[[ Exercise data open ]]

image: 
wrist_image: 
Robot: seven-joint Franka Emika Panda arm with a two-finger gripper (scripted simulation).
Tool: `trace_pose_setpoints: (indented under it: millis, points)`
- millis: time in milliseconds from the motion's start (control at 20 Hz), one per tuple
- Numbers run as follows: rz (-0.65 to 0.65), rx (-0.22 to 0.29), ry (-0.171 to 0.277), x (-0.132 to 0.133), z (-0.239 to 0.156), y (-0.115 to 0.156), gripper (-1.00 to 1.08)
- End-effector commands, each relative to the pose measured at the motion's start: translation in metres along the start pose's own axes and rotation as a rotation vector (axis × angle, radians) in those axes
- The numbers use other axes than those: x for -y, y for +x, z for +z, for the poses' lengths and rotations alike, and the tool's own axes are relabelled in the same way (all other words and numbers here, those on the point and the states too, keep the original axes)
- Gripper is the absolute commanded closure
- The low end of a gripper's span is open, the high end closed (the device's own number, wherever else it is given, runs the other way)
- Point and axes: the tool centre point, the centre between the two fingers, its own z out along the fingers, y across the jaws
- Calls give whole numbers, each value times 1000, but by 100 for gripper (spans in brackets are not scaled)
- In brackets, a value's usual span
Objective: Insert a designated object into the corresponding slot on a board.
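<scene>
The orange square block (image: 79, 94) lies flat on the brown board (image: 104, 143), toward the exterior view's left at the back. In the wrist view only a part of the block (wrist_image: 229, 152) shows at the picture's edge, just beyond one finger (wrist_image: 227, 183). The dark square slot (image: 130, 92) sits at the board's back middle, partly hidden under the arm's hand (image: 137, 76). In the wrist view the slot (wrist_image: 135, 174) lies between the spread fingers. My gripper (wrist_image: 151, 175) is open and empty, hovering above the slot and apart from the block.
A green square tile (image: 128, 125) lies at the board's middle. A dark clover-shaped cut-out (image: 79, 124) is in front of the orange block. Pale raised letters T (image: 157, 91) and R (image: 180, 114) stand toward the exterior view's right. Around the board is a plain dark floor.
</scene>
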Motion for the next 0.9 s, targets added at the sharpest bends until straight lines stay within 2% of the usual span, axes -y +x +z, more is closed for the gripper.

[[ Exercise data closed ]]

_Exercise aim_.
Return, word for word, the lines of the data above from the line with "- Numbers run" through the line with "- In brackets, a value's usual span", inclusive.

_Solution to this task_.
- Numbers run as follows: rz (-0.65 to 0.65), rx (-0.22 to 0.29), ry (-0.171 to 0.277), x (-0.132 to 0.133), z (-0.239 to 0.156), y (-0.115 to 0.156), gripper (-1.00 to 1.08)
- End-effector commands, each relative to the pose measured at the motion's start: translation in metres along the start pose's own axes and rotation as a rotation vector (axis × angle, radians) in those axes
- The numbers use other axes than those: x for -y, y for +x, z for +z, for the poses' lengths and rotations alike, and the tool's own axes are relabelled in the same way (all other words and numbers here, those on the point and the states too, keep the original axes)
- Gripper is the absolute commanded closure
- The low end of a gripper's span is open, the high end closed (the device's own number, wherever else it is given, runs the other way)
- Point and axes: the tool centre point, the centre between the two fingers, its own z out along the fingers, y across the jaws
- Calls give whole numbers, each value times 1000, but by 100 for gripper (spans in brackets are not scaled)
- In brackets, a value's usual span

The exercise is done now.